Abbotsford city council was slated to hear from the public Monday afternoon before deciding the fate of a YMCA project that's been in the works since 2010.
The city signed a memorandum of understanding with the YMCA in late 2010 to build a community centre in 2015 that would include a 25metre swimming pool, sports gym, fitness area and meeting rooms along with recreational and social programming.
However, council must decide the fate of the project and whether to include it in the 2013 budget and five-year financial plan.
City staff recommends the project as a means to meet Abbotsford's increasing recreational needs in a cost effective manner.
The total cost of the project, including operational costs, is $175 million, but the city would contribute 10 per cent of the funds by paying $17.5 million, equal to half the capital costs to build the facility.
All the operating costs will be absorbed by the YMCA, which will result in saving the city more than $47.5 million over a 40-year period.

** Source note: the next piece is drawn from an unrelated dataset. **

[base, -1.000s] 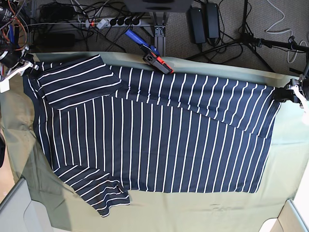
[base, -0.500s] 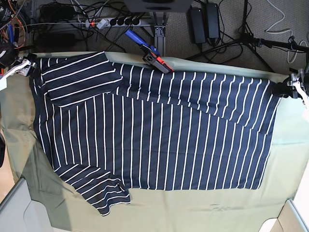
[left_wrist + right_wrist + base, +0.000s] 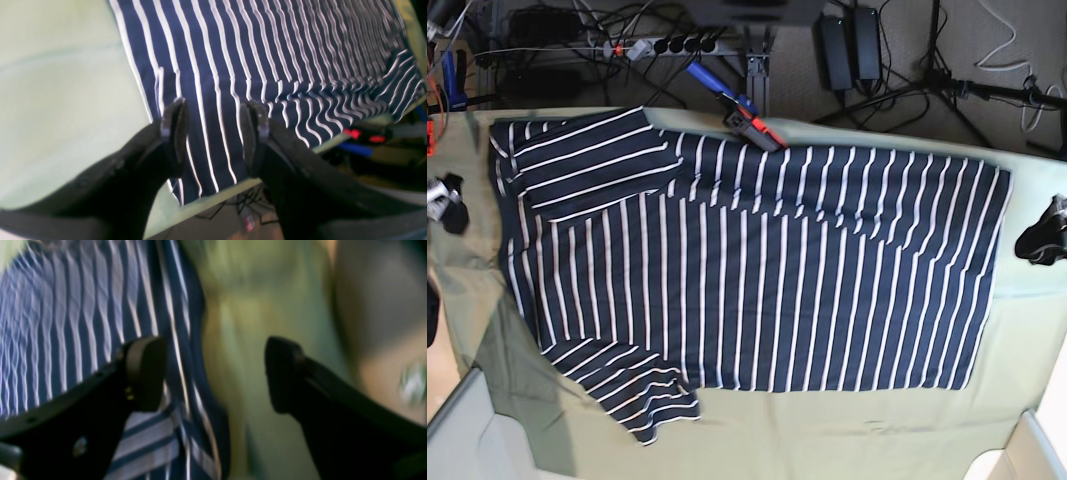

The city's contribution would be divided and earmarked in the 2015 and 2016 budgets.
Mark Taylor, Abbotsford general manager of parks, recreation and culture, said no new property tax hikes are planned to cover the city's capital costs.
Rather, other aspects of the existing capital budget would be deferred or cut to find the money, said Taylor.
Making sacrifices in other areas would generate $9.6 million by 2015, he said.
However, the city would still have to find some way to come up with the remaining $7.9 million in the future.
The land for the project is expected to be provided by Fraser Health at the site of the former MSA General Hospital on McCallum road.
A review of the Abbotsford parks and recreation master plan indicates that the city has a gap in recreational programs and there's a growing lack of playing fields, ice arenas, pools and sports gyms to meet the population's needs, said Taylor.
Recreational services are key to providing youth with healthy choices, which act as an alternative to getting caught up in criminal activity, said Taylor.
However, some councillors have expressed concerns with the project about whether the city can afford to take on the project given the difficult economic climate and accompanying taxpayer fatigue.
Other residents critical of the project argue that the city's share of the capital costs will go over budget and that Fraser Health does not have the right to allocate land that was ultimately paid for by taxpayers.
If the YMCA project is approved, it is slated to break ground in late 2014 and open in the fall of 2016.